Beginning with the line that holds "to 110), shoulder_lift" in the data below, give again every line through the one that holds "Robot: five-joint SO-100", exactly as written.

Excerpts from a dataset:
════════════════
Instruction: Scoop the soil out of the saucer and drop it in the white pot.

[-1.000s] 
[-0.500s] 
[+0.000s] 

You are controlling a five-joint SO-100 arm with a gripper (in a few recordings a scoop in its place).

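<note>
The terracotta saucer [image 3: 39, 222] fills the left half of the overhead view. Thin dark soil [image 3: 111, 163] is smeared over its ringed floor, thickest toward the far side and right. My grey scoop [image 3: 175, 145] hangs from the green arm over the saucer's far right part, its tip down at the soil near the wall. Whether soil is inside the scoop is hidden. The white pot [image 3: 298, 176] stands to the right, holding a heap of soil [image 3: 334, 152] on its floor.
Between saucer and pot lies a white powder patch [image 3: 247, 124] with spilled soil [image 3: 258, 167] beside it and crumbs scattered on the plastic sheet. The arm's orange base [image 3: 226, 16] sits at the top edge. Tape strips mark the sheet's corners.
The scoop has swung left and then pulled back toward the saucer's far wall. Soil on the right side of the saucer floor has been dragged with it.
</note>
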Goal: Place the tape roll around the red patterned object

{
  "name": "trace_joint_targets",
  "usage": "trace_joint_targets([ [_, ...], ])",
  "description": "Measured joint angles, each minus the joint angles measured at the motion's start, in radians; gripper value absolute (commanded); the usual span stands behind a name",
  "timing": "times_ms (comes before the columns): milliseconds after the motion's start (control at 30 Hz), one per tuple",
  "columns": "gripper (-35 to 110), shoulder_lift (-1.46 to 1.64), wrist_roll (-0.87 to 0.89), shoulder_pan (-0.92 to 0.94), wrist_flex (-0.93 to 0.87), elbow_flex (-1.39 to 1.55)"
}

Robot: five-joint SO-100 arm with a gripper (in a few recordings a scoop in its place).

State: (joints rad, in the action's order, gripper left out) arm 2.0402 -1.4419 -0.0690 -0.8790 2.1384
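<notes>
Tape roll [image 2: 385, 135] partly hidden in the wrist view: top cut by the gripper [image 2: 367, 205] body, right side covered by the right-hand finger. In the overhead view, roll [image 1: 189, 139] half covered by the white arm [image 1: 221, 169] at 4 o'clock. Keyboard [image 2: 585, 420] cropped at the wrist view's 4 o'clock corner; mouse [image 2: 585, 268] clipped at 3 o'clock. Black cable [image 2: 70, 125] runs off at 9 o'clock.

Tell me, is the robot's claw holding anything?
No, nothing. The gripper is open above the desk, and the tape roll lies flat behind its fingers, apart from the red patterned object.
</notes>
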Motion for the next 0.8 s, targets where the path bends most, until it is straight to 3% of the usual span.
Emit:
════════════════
» **RESPONSE BELOW**:
  "columns": "gripper (-35 to 110), shoulder_lift (-1.46 to 1.64), wrist_roll (-0.87 to 0.89), shoulder_pan (-0.92 to 0.94), wrist_flex (-0.93 to 0.87), elbow_flex (-1.39 to 1.55)"
}

Robot: five-joint SO-100 arm with a gripper (in a few recordings a scoop in its place).

Nothing else is part of this exercise.